At the performance briefing in the third quarter, Yum China's management stated that Crazy Thursday is no longer just a marketing activity, but has become a cultural phenomenon. In the third quarter, the sales on Crazy Thursday were consistently about 40% higher than other working days.
However, Yum China's CFO, Yang Jiawei, also stated, "The economic recovery process after the epidemic has shown a wave-like and non-linear characteristics." He noted that consumer demand began to weaken at the end of September and continued into October, considering seasonal factors, sales and profits in the fourth quarter are usually lower. "Therefore, even a slight fluctuation in sales may have a significant impact on profitability."

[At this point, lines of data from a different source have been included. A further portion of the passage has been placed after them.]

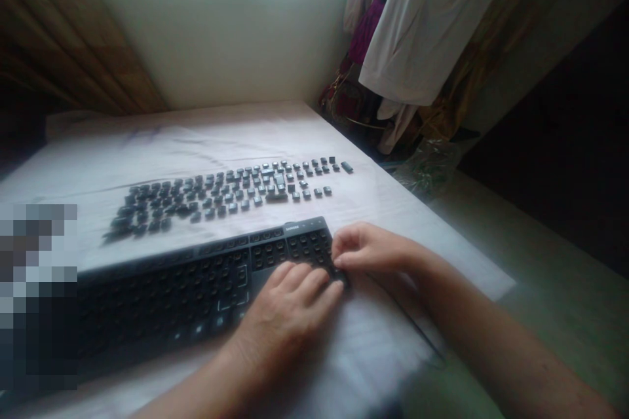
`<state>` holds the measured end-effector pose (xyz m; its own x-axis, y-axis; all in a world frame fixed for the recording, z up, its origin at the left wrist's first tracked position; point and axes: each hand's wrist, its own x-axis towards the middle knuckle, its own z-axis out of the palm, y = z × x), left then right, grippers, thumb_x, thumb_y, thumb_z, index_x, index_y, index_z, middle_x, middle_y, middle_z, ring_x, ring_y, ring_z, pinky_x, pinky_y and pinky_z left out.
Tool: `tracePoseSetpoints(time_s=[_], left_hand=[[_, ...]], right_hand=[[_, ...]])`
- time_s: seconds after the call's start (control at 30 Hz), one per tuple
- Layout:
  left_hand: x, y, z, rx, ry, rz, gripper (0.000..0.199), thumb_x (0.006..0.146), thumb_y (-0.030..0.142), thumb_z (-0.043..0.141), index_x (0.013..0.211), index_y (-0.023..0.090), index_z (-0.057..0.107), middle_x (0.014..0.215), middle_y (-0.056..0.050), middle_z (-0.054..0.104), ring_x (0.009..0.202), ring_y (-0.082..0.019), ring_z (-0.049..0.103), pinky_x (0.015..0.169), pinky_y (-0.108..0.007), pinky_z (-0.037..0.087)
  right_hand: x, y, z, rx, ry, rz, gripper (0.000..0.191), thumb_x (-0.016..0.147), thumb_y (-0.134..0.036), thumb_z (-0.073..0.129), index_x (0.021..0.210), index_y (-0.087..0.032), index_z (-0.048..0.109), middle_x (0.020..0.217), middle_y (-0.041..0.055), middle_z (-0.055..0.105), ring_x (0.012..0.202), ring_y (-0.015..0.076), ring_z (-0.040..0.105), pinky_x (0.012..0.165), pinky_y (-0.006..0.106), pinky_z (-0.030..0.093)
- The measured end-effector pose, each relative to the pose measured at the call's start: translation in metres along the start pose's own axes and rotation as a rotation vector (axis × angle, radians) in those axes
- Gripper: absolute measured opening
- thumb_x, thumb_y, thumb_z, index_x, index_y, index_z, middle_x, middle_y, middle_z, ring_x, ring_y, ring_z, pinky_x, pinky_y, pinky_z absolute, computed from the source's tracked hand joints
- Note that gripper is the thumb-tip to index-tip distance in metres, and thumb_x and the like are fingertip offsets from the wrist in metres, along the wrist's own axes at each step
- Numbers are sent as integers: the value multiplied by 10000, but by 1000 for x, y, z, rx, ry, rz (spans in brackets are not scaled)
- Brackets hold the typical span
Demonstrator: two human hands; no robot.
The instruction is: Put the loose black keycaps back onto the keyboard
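A black keyboard (196, 275) lies on the white cloth, its key positions mostly without caps and a few caps along its near edge. My left hand (295, 301) rests over its right end, fingers bent down onto the number pad and thumb at the lower right corner. At the right edge my right hand (366, 247) is closed in a pinch, thumb against fingertips. Whatever is between those fingertips is too small or hidden. Behind the keyboard, loose black keycaps (230, 196) lie in rows.
A white cloth (236, 134) covers the bed or table; its right edge drops to the floor (531, 262). A thin dark cable (417, 327) runs to that edge. Clothes (413, 26) hang at the back right above a clear plastic bag (427, 167). A brown curtain (73, 33) hangs left.
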<state>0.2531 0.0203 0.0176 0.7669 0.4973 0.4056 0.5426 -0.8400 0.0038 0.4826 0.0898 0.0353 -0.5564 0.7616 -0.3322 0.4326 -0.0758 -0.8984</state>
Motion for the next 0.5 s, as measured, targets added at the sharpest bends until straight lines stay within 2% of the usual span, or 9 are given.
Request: tracePoseSetpoints(time_s=[0.27,0.5], left_hand=[[1,0,-1,-19,9,-5,262,1009,241,489,1244,217,601,1116,-46,668,984,-219,577,905,-392,442],[-1,0,2,-20,6,-14,262,1009,254,492,1247,229,600,1112,-57,658,994,-211,575,904,-379,449]], right_hand=[[3,5,3,60,41,2,193,650,-216,674,831,-194,611,592,-73,544,535,101,496,513,201,370],[3,8,2,146,35,7,278,627,-321,752,823,-193,603,647,-52,596,590,115,544,552,216,423]])
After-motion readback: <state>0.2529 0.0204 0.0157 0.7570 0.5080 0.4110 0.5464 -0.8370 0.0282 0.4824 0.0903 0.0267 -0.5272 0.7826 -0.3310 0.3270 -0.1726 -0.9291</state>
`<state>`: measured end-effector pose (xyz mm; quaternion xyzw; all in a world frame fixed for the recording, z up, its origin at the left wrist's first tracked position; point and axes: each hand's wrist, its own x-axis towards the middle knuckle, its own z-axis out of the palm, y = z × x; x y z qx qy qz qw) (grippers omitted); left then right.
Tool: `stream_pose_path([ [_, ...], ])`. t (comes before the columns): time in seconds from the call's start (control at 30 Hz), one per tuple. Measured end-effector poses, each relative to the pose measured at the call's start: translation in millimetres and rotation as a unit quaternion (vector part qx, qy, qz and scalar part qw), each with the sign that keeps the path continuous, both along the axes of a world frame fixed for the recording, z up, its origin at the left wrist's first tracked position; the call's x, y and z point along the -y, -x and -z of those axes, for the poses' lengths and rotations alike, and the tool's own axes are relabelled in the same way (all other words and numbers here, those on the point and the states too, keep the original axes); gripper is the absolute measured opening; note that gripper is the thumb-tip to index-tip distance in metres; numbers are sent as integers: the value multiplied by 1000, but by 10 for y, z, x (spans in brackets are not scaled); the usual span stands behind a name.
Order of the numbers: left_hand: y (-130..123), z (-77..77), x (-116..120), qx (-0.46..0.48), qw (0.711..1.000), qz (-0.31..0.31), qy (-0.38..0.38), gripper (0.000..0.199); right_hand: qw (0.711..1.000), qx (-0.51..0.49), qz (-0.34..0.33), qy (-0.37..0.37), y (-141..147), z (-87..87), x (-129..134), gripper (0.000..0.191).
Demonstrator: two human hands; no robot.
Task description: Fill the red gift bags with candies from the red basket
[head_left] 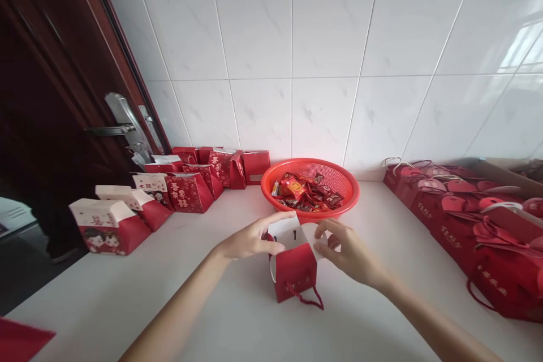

A slightly embarrassing fact is that according to Euromonitor International data, from 2013 to 2022, KFC's market share in the Chinese fast food industry has shown a significant downward trend, from 19.5% in 2013 to 11.8% in 2022. Pizza Hut's market share is also declining.
In the current situation where profits and scale can only choose one, Yum China has clearly chosen scale. After the third quarter report, it raised its store opening guidance from 1,100-1,300 to 1,400-1,600. Only on the basis of scale can products like "pie burgers" be sold to more people and compete with peers in the segmented market.